In a separate case, one Syrian woman could not afford the fee when she decided to flee. The smugglers agreed to accept a trade instead: They would rape her in exchange for allowing her to cross the border.
In the same way that women have been exchanged for money, they have also been traded for weapons, goods and services.
The trade of Syrian women has also spilled over to neighboring countries. “Many women spoke of being approached by their landlords for sexual relations or favors in return for rent ‘payment,’” Mohammed, a Syrian refugee in Lebanon, told the International Rescue Committee in a report.
Eman discussed a similar case in Turkey, where a homeowner offered a Syrian widow one year’s rent in exchange for marrying her daughter.
“It’s like the price of a year rental is a young female,” Obeid said.
A November 2016 report by the Women’s International League for Peace and Freedom found the Syrian government guilty of arresting women “in order to trade them with weapons of armed opposition groups,” the report said. “The last months have witnessed unprecedented arrests, apparently for this purpose only.”
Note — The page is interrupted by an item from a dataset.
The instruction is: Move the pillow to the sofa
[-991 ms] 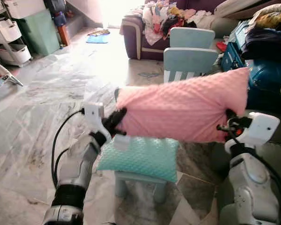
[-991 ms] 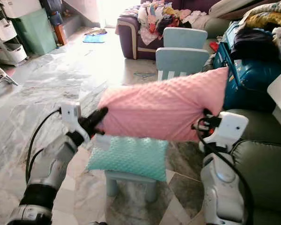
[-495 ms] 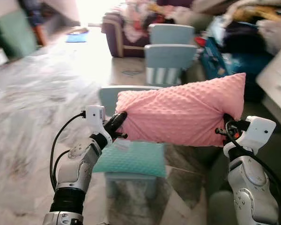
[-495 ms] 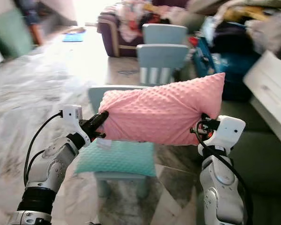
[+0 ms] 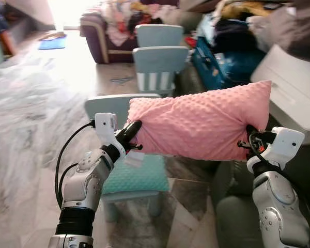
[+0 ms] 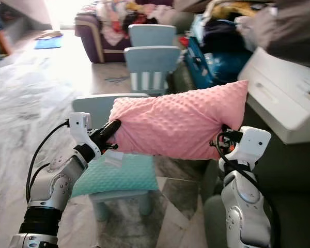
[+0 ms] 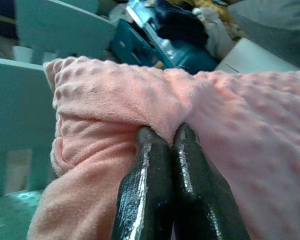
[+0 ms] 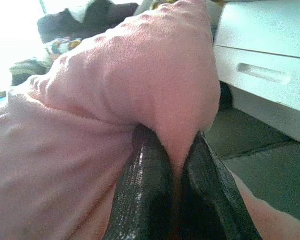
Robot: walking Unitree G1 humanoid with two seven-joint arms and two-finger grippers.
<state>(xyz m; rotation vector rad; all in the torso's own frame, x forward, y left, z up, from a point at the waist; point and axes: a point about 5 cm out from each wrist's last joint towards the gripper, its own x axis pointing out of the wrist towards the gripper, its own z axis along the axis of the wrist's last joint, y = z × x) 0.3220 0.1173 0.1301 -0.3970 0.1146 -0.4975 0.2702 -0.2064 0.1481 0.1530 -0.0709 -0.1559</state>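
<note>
You have the pink pillow held up in the air between both arms, stretched roughly level across the middle of the head view, its right corner tipped a little higher toward 2 o'clock. Your left gripper sits at the pillow's 9 o'clock end; in the left wrist view its two black fingers are pressed together with a fold of the pink fabric pinched at their tips. Your right gripper is at the 3 o'clock end, low on that edge, and in the right wrist view its fingers are clamped on a bunched corner of the pillow.

Directly under the left half of the pillow, at 7 o'clock from it, stands a small pale blue chair with a mint green cushion lying on its seat; the pillow hangs above it, clear of the cushion. Two more pale blue chairs stand at 12 o'clock, and behind them a dark purple sofa heaped with clothes. A white drawer unit sits at 2 o'clock, near the pillow's raised corner. Dark green upholstery lies at 5 o'clock, below your right arm.
</note>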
In July 2015, the Syrian government arrested two women from the town of Dael in Daraa province, later releasing them in exchange for money and “20 pieces of weapons” delivered from rebels to government troops, according to the report. Similar incidents have also been recorded in the areas of Tafas and Atman, also in Daraa province, the report said.
A 2015 report by the Euro-Mediterranean Human Rights Network (EMHRN) provided more examples of women being detained by the Syrian government and traded for goods. The report mentions the case of Sahar who was arrested in 2012 for nine months in Sweida along with her 13-year-old son on ambiguous charges of “dealing with terrorists.” She was released as part of an agreement between the Syrian government and an unspecified opposition faction. Under the terms of the agreement, Syrian rebels would deliver food to Syrian troops besieged in a prison in Deraa province in exchange for her release.
“The deal was (to release me) in exchange for food to be delivered to the Syrian government soldiers inside the prison,” Sahar said in her testimony.
Syrian women detained in government prisons have emerged as a key asset for the Syrian government in captive exchange deals with opposition factions. Just last week, Jaish Osoud al-Sharqiya, a Free Syrian army affiliate in southern Syria, released a Syrian pilot they had captured in mid-August in exchange for the release of a number of female detainees from government prisons.
According to the Syrian Network for Human Rights (SNHR), since March 2011 some 13,920 women and girls have been arbitrarily detained in Syria, and as of February 2017, at least 7,500 remained in detention. Of these detainees, around 6,000 are being held by pro-government forces.
“From our standpoint, the Syrian authorities see those women as an additional investment,” SNHR wrote in their 2016 report on the situation of women in Syria. “They use these women in captive exchange deals with factions from the armed oppositions. They are trying to benefit from these detainees as much as possible.”
Syrian rebel groups have also resorted to the detention of women to extract confessions from the Syrian government. According to EMHRN, since 2013 opposition groups have increasingly resorted to the detention of women to acquire bargaining power in negotiations with the Syrian government over the release of rebel fighters.
In 2016, opposition groups “used” women and girls in Hama province “in captive exchange deals with government forces,” according to SNHR.
“As a result, Syrian women are being targeted in an indiscriminate manner by most parties to the conflict who use them to gain weight in their negotiations on hostage exchanges,” EMHRN said in a report.